*WHAT IS REQUIRED:* Please take the lines from the one holding "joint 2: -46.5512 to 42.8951" through the one holding "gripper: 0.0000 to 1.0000" in the data below and copy them exactly.

*DATA FOR PROCESSING:*
====

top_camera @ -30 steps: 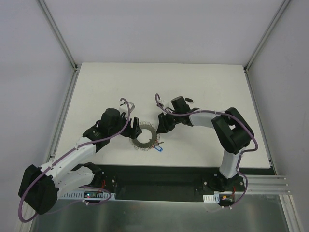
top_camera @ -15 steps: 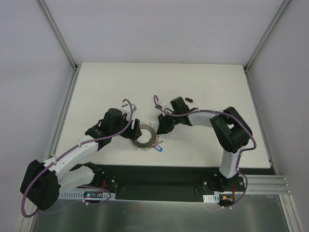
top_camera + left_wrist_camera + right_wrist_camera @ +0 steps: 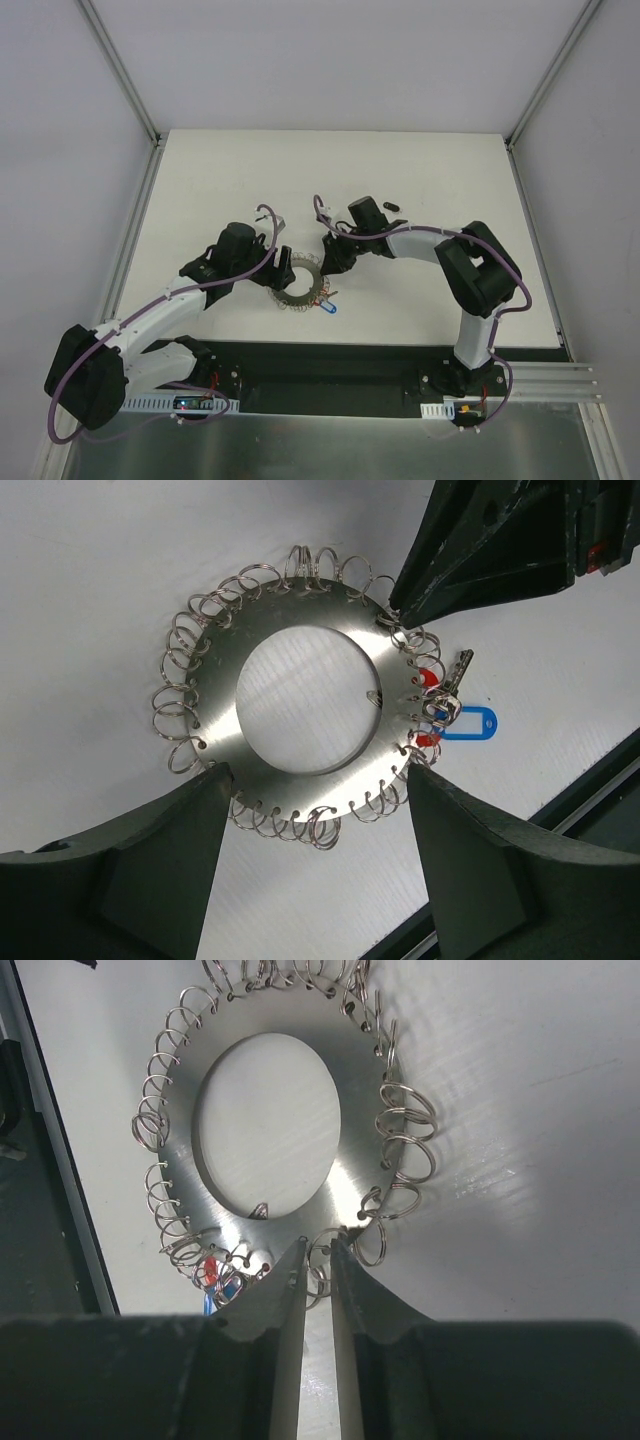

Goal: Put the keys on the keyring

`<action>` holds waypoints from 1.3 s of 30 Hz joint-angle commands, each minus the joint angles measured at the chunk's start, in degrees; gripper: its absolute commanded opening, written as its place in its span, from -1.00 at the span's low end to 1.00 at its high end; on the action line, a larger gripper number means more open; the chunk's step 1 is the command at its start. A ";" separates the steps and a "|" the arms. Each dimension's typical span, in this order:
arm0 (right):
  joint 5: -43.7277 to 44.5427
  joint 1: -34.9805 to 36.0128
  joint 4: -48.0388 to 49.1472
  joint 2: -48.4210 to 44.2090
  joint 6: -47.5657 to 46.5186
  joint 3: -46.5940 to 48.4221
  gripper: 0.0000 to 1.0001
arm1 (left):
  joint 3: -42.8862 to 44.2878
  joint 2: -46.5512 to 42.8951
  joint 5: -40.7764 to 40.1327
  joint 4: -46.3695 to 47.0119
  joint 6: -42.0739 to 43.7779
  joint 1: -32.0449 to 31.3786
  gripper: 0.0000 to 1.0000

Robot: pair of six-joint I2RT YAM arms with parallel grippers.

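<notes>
The left arm [image 3: 150, 315] stretches low from the table's near-left corner toward its middle, the left gripper [image 3: 320, 815] pointing down with fingers [image 3: 150, 870] spread wide apart. The right arm [image 3: 470, 270] bends at the elbow and reaches leftward, the right gripper [image 3: 317, 1265] tilted down, its jaws close together with a thin slit between them

Overhead view wide; both wrist views close, sharing keyring [image 3: 216, 695].
</notes>
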 commanded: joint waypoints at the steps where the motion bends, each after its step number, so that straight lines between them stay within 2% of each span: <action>1: -0.13 0.71 -1.22 -0.28 -3.24 2.65 -0.64 | 1.94 0.48 1.22 0.36 0.41 0.70 0.41; 6: 2.25 2.03 -4.30 -0.72 -5.10 3.09 -0.63 | 1.94 0.92 1.22 0.44 0.50 0.70 0.42; 13: 11.46 4.57 -5.89 -3.88 -5.80 2.40 -0.51 | 1.77 0.22 0.08 0.44 0.24 0.79 0.42; 20: 18.33 6.25 -5.54 -6.34 -6.07 1.43 -0.54 | 1.15 -0.84 -0.89 0.36 0.06 0.79 0.42; 27: 18.25 6.34 -4.66 -6.52 -5.72 0.46 -0.58 | 1.59 -0.31 0.69 0.44 1.03 0.79 0.43; 33: 16.06 4.06 -0.98 -10.90 -0.98 -2.70 -0.59 | 5.10 4.77 6.66 0.44 8.40 0.70 0.40; 39: 13.50 -1.57 4.66 -19.94 5.44 -9.82 -0.32 | 10.28 11.80 9.48 0.27 14.21 -0.44 0.33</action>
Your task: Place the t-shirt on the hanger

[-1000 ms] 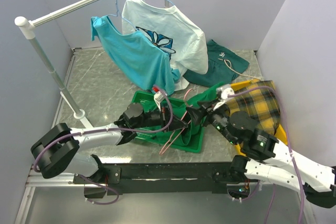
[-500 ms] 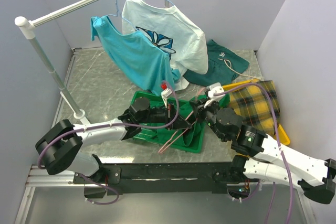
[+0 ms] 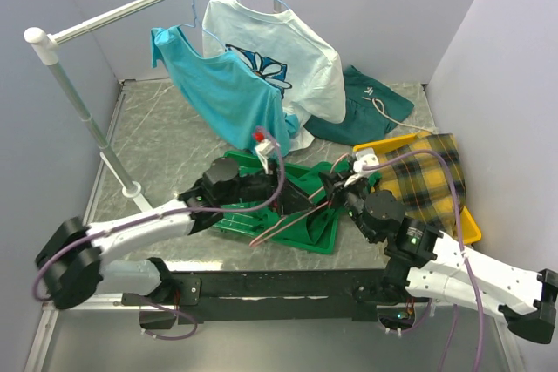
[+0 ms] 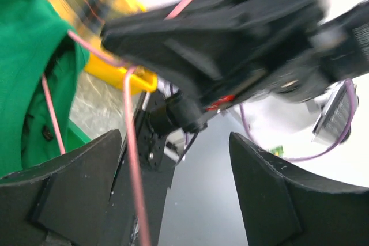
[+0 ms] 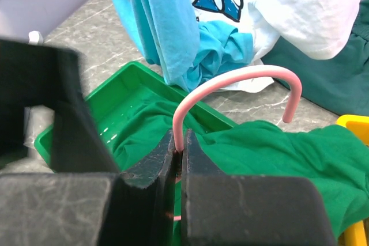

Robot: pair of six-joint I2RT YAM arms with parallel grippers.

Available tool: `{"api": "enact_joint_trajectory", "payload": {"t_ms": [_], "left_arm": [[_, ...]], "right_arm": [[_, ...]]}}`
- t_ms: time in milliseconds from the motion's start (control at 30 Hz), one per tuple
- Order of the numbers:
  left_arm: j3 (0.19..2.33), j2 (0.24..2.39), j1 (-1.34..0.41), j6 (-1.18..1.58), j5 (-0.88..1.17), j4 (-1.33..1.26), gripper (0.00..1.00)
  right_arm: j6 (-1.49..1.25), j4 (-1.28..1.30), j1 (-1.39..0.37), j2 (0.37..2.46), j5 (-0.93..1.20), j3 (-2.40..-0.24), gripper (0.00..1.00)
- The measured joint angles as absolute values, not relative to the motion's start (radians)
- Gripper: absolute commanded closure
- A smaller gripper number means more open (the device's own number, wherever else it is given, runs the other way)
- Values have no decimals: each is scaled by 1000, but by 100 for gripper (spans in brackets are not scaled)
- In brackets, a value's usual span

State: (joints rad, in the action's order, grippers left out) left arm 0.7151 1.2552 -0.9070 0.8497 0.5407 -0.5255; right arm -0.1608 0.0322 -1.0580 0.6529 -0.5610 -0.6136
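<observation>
The bright green t-shirt lies bunched in a green tray, and it also shows in the right wrist view. Over it lies the pink wire hanger. Its hook curves up from my right gripper, which is shut on the wire just below the hook. My left gripper stands open beside it. One pink wire of the hanger runs down close to its left finger, untouched by the jaws. From above, both grippers meet over the tray's right half, left and right.
A clothes rail at the back carries a turquoise shirt and a white flower-print shirt on light-blue hangers. A dark teal garment lies at the back right. A yellow tray with plaid cloth sits on the right. The rack's post stands on the left.
My right gripper has closed on the hanger's wire below the hook. My left gripper has since opened and let the hanger go, drawing back slightly to the left.
</observation>
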Motion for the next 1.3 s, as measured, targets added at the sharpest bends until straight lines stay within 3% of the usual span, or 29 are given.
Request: {"api": "enact_joint_trajectory", "payload": {"t_ms": [333,600,700,867,967,1067,1133,1167,1300], "left_arm": [[719,805,-875,855,141,-175,47],[783,1063,-944,823,-99,212,45],[782,1168,-995,819,-180,325,38],[763,1193,-1040,825,-229,358,35],[739,1196,-1044,830,-214,316,44],[710,1212,-1044,839,-180,262,71],[695,1224,-1044,843,-161,236,95],[691,1226,-1044,848,-152,228,99],[690,1203,-1034,852,-128,220,99]], "right_arm": [[-196,-12,-1058,503,-559,-453,100],[-235,-27,-1058,361,-559,-386,100],[-245,-27,-1058,360,-560,-385,100],[-249,-27,-1058,359,-562,-385,100],[-247,-37,-1058,365,-561,-385,100],[-237,-50,-1058,401,-562,-390,100],[-229,-58,-1058,431,-561,-393,100],[-222,-62,-1058,445,-561,-395,100],[-187,-76,-1058,498,-566,-407,100]]}}
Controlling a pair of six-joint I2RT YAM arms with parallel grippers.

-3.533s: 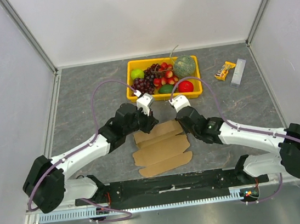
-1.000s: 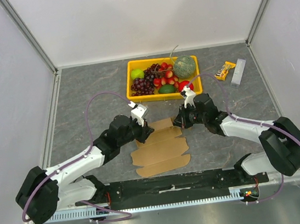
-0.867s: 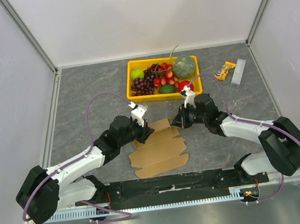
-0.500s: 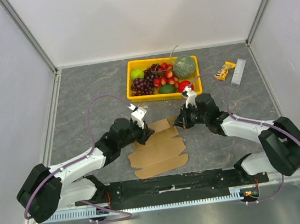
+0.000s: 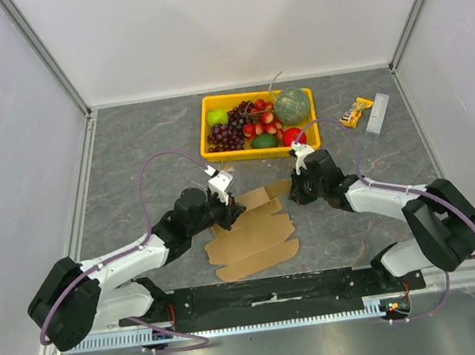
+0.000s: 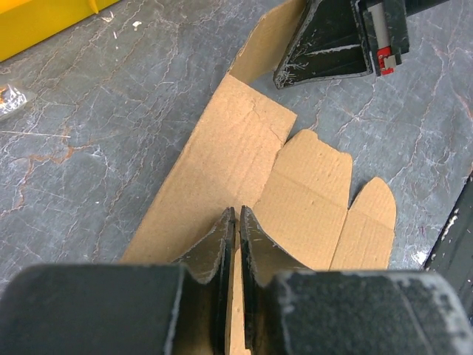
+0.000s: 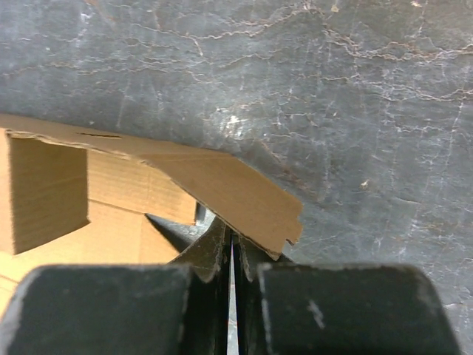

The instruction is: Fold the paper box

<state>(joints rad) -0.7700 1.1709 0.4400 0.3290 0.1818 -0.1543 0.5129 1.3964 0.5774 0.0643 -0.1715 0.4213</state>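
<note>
Barely started: paper box [image 5: 253, 238] lies mostly flat on table [image 5: 139, 164] between the arms, only far flap [image 7: 222, 181] tipped up, left gripper [image 6: 236, 216] closed pinching its far-left edge, right gripper [image 7: 230, 231] near-closed at that flap, grip unclear, every panel left to fold.

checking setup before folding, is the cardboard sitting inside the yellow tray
No, the paper box lies on the grey table, apart from the yellow tray.

Fixed overhead view looking down from behind, two wrist views low and close, all sharing the paper box [image 5: 252, 237]
</note>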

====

*RESPONSE:*
  joint 2: -46.5512 to 42.8951
  joint 5: -40.7764 to 40.1327
  joint 4: -46.3695 to 47.0119
  joint 6: -42.0739 to 43.7779
  joint 1: -32.0449 to 31.3786
  gripper: 0.0000 to 1.0000

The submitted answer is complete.